No solution: Deactivate your Microsoft account
The makers of the test advise to stop using Microsoft software that can access network shares over the internet. This includes the Edge and Internet Explorer browsers, the Outlook email program, and the Skype chat program. Furthermore, they generally warn against using Windows accounts to log in to Windows 10. That would be rather a radical step as this would severely restrict Windows 10’s functionality. Anyone signing in with a local account won’t be able to download any programs or apps from the Windows Store, the functionality of supplied apps will be restricted, and you won’t be able to access OneDrive via Windows Explorer – just a few examples from a very long list. In this case, the best thing to do is to create a virtually uncrackable password!
All it takes is 5 minutes to create an uncrackable Windows password
Do you always leave the front door wide open? Probably not. The smart ones among us protect their own four walls with a maximum-security door lock. You should also take this approach when choosing your passwords – and best of all a really secure password costs you absolutely nothing, unlike a high-security door lock! A secure Microsoft password is therefore not only absolutely essential – if someone has cracked your simple Microsoft password, it stops them from rummaging through your OneDrive folders and searching through your emails for further passwords at will.
- Go to “login.live.com”. Log in using your Microsoft credentials. On the left beneath your profile image click “More actions” and then select “Change password”. Follow the on-screen instructions.
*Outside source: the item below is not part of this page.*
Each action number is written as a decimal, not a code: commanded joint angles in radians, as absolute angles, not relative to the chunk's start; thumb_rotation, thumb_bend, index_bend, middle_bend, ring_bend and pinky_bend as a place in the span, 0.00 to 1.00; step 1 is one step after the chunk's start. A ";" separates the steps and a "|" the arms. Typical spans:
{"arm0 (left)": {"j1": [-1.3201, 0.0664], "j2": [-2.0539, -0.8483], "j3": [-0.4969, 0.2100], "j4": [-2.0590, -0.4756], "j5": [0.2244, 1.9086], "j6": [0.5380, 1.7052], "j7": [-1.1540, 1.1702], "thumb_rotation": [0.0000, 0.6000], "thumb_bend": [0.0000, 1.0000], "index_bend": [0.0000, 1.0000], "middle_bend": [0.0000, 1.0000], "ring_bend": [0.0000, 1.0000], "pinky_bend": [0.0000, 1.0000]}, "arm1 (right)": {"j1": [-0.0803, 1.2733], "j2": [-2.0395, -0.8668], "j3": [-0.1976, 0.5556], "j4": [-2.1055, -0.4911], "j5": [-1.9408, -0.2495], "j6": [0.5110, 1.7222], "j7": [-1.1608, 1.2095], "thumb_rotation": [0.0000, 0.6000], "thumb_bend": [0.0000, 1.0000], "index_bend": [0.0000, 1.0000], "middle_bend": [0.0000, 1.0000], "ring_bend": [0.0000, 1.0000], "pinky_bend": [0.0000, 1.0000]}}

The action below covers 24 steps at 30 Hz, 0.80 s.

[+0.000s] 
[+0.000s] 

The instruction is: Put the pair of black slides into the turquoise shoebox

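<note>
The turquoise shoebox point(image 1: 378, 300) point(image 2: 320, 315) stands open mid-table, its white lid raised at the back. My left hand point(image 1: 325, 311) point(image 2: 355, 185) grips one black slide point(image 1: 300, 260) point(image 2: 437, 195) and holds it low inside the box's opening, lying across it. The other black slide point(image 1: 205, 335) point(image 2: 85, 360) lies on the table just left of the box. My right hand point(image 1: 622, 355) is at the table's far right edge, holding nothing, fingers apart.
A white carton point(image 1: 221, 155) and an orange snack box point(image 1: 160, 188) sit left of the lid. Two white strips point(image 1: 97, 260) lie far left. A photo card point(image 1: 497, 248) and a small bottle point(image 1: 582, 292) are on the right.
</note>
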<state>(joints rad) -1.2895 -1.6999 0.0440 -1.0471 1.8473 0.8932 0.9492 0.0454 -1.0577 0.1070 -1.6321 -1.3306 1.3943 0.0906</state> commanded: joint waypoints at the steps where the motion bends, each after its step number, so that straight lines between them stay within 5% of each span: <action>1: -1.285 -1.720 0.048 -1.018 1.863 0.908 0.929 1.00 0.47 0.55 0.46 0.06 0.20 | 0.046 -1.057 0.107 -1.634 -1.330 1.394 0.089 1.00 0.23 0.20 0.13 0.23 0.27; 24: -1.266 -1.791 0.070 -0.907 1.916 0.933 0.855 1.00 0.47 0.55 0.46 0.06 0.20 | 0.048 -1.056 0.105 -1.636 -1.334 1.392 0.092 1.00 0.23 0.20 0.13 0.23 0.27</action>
- You’ll then need to enter your current password followed by a new one. Be aware: The new password should comprise at least 10 characters – even better if it’s longer. Don’t even attempt to use a simple sequence of numbers; keyboard patterns; common terms; names of relatives, acquaintances, pets, and celebrities; as well as your own address. You can create memorable passwords that are secure by using a phrase that helps jog your memory, such as “I need this password to login to Windows 10” for your Microsoft account. If you take the first character of each word you get “IntptltW10”. Passwords like these are almost impossible for hackers to crack, provided your computer has a good antivirus scanner to protect you against malware. Otherwise, a keylogger could record your every keystroke. In this case, even the best password won’t help.